## [TASK TO CARRY OUT]
All pictures are to be skipped; retype only the lines from the top of the entries through the line with "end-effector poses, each", both included.

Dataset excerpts
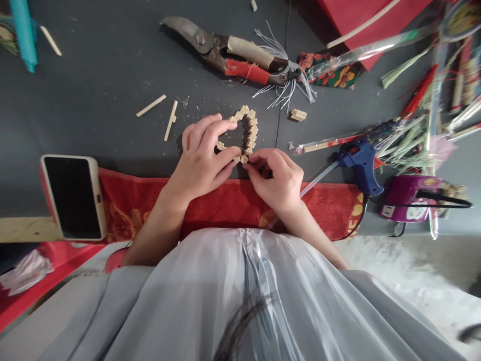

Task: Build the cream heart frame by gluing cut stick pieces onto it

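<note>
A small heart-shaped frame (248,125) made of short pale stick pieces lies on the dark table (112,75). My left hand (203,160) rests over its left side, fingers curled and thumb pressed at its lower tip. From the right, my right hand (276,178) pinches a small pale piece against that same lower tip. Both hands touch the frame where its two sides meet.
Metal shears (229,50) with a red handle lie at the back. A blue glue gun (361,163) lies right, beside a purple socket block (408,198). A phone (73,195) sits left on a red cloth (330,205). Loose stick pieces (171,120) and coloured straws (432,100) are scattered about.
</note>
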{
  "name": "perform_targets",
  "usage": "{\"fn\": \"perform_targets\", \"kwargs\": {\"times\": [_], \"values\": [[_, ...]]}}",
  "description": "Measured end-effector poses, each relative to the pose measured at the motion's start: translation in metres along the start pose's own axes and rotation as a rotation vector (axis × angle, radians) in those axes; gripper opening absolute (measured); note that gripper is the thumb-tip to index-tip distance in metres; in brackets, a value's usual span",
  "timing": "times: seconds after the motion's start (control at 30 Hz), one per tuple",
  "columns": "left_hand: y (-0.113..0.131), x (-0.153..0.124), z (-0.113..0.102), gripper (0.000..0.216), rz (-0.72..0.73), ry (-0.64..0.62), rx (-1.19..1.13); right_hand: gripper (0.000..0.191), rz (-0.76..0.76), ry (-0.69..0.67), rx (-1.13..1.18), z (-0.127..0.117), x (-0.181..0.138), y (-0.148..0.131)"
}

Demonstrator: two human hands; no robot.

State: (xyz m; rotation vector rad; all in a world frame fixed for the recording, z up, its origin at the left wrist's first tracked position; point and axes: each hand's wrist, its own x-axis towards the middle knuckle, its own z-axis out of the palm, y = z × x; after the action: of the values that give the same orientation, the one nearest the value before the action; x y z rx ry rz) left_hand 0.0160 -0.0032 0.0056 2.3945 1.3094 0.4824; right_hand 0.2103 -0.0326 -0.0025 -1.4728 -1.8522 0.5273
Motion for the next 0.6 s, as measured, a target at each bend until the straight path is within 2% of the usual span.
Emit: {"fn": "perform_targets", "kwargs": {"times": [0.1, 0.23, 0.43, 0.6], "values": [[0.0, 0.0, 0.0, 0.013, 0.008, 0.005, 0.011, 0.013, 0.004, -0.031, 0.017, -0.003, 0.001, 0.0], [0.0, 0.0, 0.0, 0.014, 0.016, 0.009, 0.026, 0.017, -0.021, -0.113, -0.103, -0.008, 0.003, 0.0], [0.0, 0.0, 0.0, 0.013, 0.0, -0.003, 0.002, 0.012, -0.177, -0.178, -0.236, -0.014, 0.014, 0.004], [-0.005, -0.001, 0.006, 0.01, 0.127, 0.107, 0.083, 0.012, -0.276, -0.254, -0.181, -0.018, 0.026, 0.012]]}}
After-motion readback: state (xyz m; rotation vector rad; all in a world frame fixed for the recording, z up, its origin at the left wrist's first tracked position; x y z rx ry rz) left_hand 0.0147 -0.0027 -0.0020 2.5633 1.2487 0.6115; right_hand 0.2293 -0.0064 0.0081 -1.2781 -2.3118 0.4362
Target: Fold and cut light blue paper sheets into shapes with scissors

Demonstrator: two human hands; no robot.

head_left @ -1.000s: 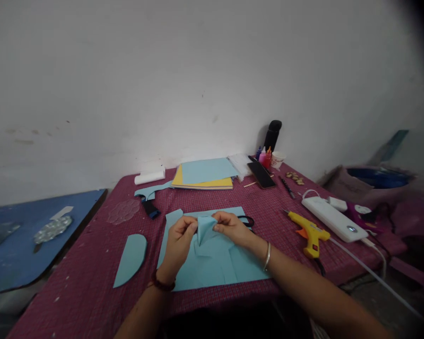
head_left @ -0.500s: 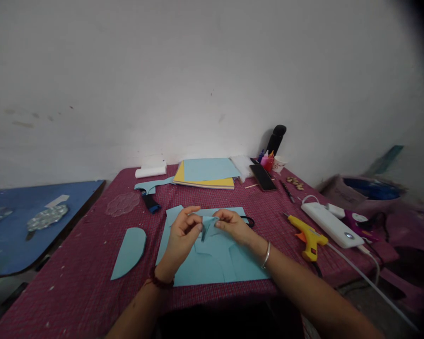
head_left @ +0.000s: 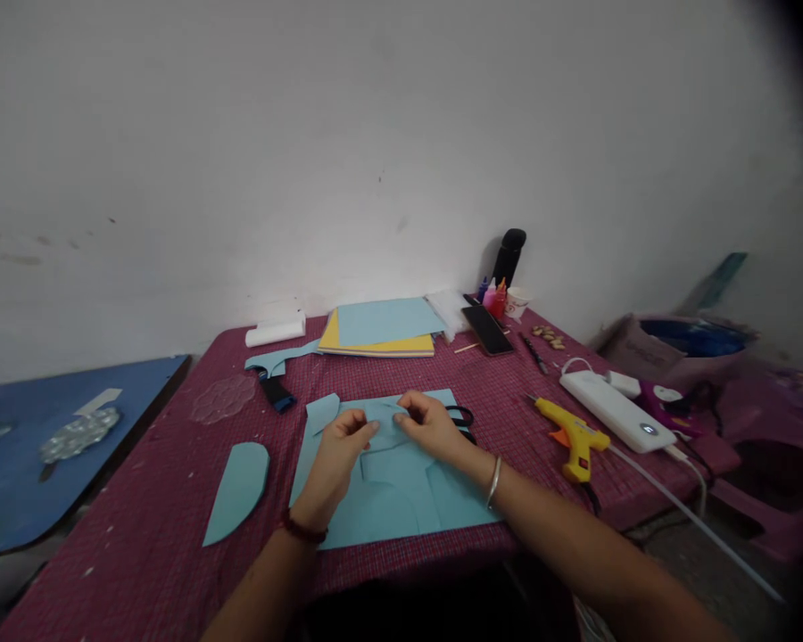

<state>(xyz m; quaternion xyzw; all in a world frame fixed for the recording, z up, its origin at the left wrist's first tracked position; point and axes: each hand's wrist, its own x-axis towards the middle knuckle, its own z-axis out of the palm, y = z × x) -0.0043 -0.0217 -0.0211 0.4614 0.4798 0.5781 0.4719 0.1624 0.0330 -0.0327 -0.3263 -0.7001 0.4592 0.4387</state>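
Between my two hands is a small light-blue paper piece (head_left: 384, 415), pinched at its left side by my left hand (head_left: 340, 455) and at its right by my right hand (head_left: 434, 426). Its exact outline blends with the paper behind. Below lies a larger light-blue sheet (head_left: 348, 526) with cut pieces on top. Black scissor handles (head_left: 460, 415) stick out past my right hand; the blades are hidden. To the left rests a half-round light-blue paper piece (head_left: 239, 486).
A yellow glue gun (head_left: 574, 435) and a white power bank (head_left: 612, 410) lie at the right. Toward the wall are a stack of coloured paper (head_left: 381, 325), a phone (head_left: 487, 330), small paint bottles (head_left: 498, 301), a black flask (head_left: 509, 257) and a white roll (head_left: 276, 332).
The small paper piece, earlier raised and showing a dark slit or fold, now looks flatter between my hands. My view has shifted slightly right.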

## [THE COMPLETED TASK]
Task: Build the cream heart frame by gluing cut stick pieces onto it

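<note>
A small heart-shaped frame (248,125) made of short pale stick pieces lies on the dark table (112,75). My left hand (203,160) rests over its left side, fingers curled and thumb pressed at its lower tip. From the right, my right hand (276,178) pinches a small pale piece against that same lower tip. Both hands touch the frame where its two sides meet.
Metal shears (229,50) with a red handle lie at the back. A blue glue gun (361,163) lies right, beside a purple socket block (408,198). A phone (73,195) sits left on a red cloth (330,205). Loose stick pieces (171,120) and coloured straws (432,100) are scattered about.
</note>
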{
  "name": "perform_targets",
  "usage": "{\"fn\": \"perform_targets\", \"kwargs\": {\"times\": [_], \"values\": [[_, ...]]}}",
  "description": "Measured end-effector poses, each relative to the pose measured at the motion's start: translation in metres along the start pose's own axes and rotation as a rotation vector (axis × angle, radians) in those axes; gripper opening absolute (measured); note that gripper is the thumb-tip to index-tip distance in metres; in brackets, a value's usual span",

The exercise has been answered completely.